> [Required action]: Could you retype exactly the lines below between the one holding "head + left" and the one holding "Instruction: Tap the", inclusive, leaving out any pictures?

> [Collected material]:
# # # # # # #

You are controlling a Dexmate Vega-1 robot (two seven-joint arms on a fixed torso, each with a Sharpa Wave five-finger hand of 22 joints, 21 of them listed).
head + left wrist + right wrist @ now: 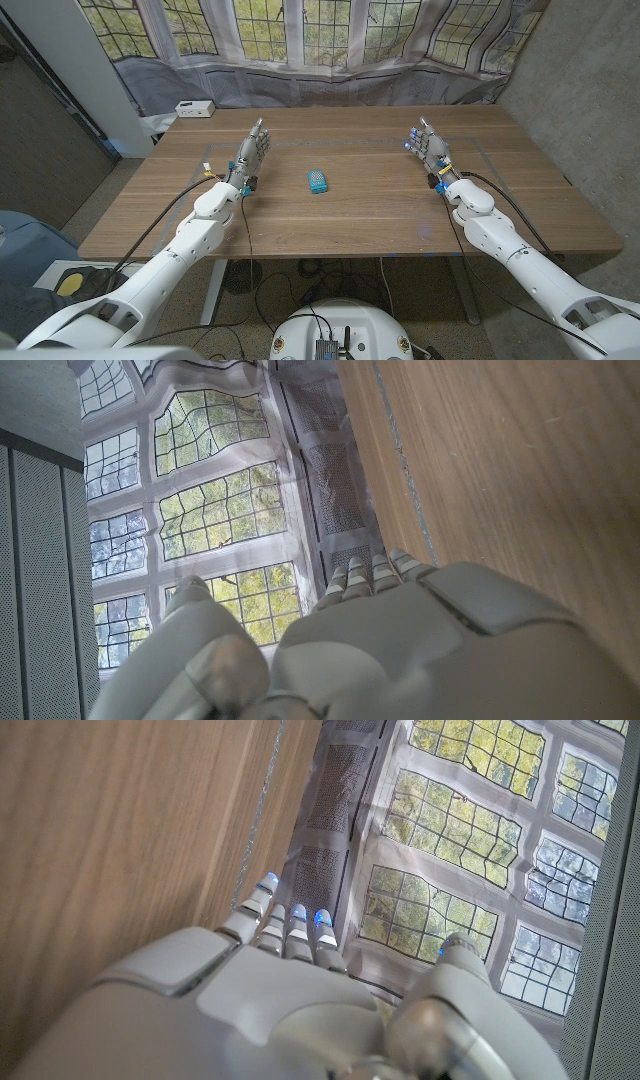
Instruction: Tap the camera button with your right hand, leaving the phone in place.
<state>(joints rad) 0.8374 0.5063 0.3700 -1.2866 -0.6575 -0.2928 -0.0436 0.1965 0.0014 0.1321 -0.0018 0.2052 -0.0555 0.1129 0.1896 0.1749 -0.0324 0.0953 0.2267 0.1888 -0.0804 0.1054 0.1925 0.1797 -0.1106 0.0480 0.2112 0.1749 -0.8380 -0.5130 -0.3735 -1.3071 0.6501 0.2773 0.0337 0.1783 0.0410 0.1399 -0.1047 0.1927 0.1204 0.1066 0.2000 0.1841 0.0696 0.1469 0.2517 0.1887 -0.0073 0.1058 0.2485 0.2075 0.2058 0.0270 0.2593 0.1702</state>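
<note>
In the head view the phone (318, 181), a small teal slab, lies at the centre of the wooden table (350, 225), well apart from both hands; its screen and any camera button are too small to make out, and no writing can be read. The left hand (252, 153) stands left of centre and the right hand (428, 146) right of centre, each with fingers extended, slightly apart, holding nothing. A white box (194, 108) sits at the table's upper-left corner, its label illegible. In the left wrist view the left hand (400, 650) is cut off low, fingers (372, 572) side by side. In the right wrist view the right hand (260, 1010) shows blue-lit fingertips (296, 912) close together.
</note>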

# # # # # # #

> [Answer to the problem]:
head + left wrist + right wrist @ now: 
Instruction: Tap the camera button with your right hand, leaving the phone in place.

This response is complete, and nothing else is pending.